Data analyst excited to use skills in Python, Pandas, and SQL developed in Columbia University’s data analytics bootcamp. A life-long learner always curious to gain new skills and efficiently extract useful information out of data sets and present it with effective visualizations. Enjoys problem solving and is driven to use data to combat the impending ecological crisis more effectively. A background with a master’s in environmental policy and technical analysis skills lay a good foundation for work supporting data driven decision-making particularly in environmental solutions. Works well with teams and individually. Strengths combine adaptability and big picture thinking with detailed analysis and critical thinking, making me a positive force on any team.
I am an enthusiastic data analyst with a passion for condensing large data sets into clear tables and visualizations using Python, Pandas, Matplotlib, SQL, Excel, and Tableau, R, and Machine learning. I'm available for work!
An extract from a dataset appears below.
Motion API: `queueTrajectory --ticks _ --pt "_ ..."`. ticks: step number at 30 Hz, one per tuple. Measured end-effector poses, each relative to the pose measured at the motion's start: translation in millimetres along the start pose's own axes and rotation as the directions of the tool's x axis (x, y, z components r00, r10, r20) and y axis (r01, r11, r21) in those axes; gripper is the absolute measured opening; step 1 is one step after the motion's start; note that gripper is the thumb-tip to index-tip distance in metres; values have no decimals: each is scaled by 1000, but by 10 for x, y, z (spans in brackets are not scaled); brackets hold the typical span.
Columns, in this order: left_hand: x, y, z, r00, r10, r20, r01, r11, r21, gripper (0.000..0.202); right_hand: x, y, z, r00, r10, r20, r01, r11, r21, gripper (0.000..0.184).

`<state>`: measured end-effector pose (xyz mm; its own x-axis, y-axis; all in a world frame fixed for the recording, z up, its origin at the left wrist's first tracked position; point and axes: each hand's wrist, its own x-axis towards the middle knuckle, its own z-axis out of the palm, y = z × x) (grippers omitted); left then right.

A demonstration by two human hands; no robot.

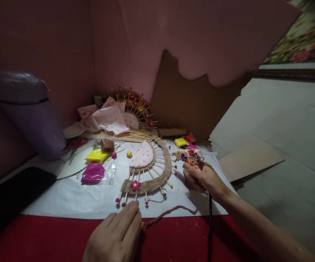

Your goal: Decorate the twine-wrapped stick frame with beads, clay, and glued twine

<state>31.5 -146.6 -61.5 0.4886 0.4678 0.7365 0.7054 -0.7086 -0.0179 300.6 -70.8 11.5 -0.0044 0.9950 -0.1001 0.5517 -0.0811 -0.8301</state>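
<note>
A half-ring craft [161, 178] wrapped in tan twine lies on white sheeting, with sticks fanning out to small coloured balls. Pink dotted fabric [143, 155] covers its inner half-disc, and a magenta clay flower [135, 185] sits on its lower end. My left hand [116, 233] has its fingers pressed together, fingertips at a stick below the flower; what they pinch is hidden. From beside that hand runs a brown strand [171, 211]. My right hand [205, 178] grips a floral-patterned glue gun [186, 155] with a black cord, its nozzle pointing left toward the craft.
Clay packets in yellow [96, 155], magenta [92, 172] and brown [107, 145] lie left. A dark phone-like slab [18, 193] is at the near left. Behind are thin sticks [124, 136], a second half-ring craft [146, 112], a twine roll [171, 132] and cardboard [187, 98].
</note>
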Motion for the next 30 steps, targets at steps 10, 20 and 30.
queueTrajectory --ticks 10,20,30 --pt "-17 -23 33 999 21 -39 -21 1000 22 22 -207 49 -296 929 -94 -359 128 989 73 45" --pt "-49 -47 50 999 21 -27 -20 999 45 23 -694 513 -468 950 -220 -221 115 906 -406 29" --pt "-3 -35 38 999 21 -35 -19 999 40 27 -610 658 -352 984 -145 -105 130 982 -140 35"
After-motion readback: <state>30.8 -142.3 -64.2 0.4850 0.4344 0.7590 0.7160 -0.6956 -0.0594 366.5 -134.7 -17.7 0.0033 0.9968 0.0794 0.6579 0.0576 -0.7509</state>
Data Analytics Certificate
Data Analysis is a high-growth career track, and Columbia University Data Boot Camp teaches you the specialized skills for analysis from ETL, to data collection via webscraping and API calls, to data visualizations. Through a fast-paced, immersive curriculum, I've learned in-demand skills and technologies.
M.S. Environmental Policy
Graduate degree with a concentration in energy and sustainability, included a capstone project on methane emissions in the oil and gas industry and a clean energy transition. Other noteable projects include a sustainable transportation analysis in the Roaring Fork Valley of Colorado, and work in environmental economics and finance with a group project analyzing green upgrades for a development project.
B.A. Spanish
Graduated with honors and attended an intensive Spanish emmersion study abroad in Valencia, Spain. Other courses included an internship with the PEAS farm, independent study to become a nationally certified EMT, and plant ecology study and post graduation work with graduate students in the ecology department.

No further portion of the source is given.